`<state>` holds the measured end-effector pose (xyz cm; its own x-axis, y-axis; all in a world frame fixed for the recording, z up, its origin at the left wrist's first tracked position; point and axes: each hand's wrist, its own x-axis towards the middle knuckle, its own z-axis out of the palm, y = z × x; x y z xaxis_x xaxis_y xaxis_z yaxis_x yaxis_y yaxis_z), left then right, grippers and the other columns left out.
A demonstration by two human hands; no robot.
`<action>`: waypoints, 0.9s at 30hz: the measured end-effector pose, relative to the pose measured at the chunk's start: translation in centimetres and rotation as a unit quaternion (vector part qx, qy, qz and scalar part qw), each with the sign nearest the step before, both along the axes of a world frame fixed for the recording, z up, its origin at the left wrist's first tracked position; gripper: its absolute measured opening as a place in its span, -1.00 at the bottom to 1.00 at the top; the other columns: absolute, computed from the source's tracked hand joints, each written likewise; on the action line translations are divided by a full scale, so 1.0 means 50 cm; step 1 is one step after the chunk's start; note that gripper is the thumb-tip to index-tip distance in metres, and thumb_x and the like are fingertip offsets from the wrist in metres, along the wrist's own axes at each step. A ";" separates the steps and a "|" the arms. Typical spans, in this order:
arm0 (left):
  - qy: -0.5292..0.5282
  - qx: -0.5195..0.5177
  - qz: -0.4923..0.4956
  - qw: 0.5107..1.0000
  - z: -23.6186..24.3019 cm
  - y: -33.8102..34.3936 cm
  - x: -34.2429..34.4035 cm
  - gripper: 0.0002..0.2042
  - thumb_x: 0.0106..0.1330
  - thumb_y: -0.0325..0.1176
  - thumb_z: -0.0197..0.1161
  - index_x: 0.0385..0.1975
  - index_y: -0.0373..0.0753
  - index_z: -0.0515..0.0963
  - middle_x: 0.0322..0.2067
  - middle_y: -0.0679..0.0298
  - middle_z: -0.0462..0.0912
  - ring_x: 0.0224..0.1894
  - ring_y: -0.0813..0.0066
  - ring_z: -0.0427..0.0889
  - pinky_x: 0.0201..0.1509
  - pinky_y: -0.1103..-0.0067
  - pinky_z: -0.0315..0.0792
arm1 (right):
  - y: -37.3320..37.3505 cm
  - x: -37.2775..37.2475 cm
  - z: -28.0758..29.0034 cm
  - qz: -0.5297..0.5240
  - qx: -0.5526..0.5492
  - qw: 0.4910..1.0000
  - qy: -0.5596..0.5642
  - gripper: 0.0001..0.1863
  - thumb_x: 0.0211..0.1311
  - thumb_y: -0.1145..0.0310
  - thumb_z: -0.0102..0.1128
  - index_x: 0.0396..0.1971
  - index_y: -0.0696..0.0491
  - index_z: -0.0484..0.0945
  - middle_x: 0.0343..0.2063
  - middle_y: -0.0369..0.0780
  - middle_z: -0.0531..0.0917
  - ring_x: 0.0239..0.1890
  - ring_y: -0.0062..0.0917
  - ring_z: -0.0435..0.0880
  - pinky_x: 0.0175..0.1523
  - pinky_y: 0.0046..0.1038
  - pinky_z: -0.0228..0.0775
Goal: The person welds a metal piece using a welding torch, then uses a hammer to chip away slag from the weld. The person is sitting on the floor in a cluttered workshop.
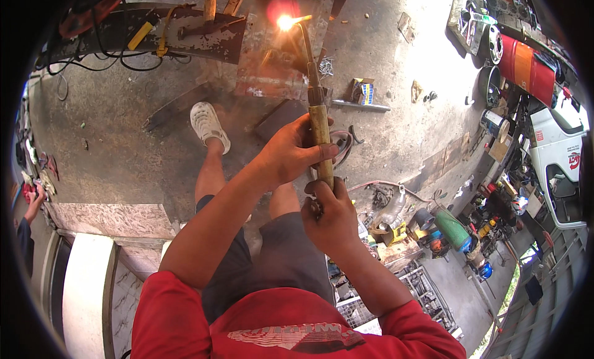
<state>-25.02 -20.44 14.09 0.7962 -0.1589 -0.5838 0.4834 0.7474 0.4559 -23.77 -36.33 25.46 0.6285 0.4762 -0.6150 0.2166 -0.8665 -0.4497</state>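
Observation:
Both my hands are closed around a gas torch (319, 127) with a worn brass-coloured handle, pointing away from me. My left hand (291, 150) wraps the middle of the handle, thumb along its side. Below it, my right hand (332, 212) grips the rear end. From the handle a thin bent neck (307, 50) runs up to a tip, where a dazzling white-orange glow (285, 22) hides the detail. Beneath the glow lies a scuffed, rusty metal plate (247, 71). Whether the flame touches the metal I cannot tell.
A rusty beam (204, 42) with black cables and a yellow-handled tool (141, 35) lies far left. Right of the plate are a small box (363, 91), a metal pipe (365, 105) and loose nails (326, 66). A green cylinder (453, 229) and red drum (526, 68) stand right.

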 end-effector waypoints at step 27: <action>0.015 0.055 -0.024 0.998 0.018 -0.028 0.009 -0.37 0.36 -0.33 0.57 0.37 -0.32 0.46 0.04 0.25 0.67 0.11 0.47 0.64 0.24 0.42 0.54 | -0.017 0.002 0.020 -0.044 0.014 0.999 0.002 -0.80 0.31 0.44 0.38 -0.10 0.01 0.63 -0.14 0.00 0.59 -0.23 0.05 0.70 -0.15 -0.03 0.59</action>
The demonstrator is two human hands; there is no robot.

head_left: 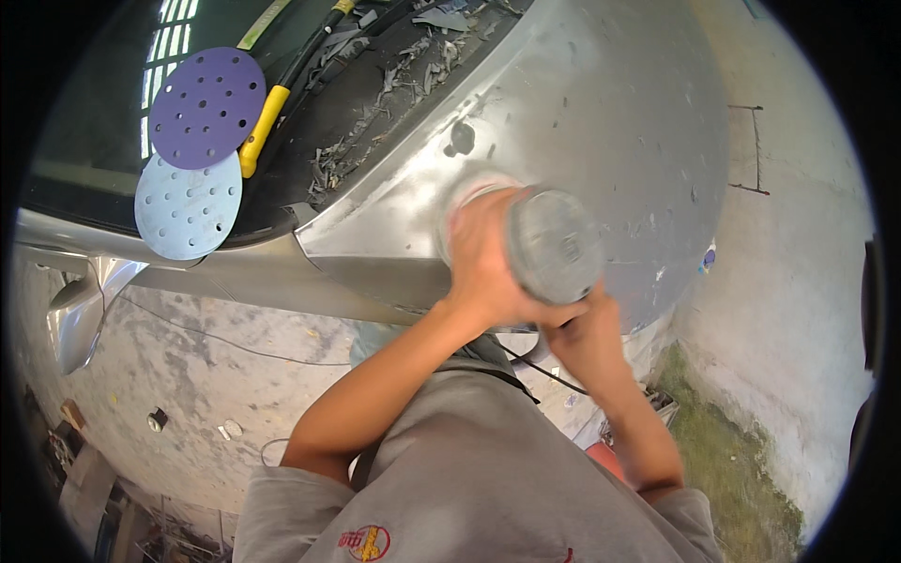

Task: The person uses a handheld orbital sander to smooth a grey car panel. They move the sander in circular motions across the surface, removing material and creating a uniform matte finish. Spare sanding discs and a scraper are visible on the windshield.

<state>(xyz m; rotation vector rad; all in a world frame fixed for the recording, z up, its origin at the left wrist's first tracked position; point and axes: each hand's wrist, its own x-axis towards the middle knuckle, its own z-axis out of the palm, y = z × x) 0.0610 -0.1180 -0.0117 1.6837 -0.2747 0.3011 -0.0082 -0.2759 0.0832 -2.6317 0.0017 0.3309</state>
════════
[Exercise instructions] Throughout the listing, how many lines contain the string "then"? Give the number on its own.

[Output of the exercise] 2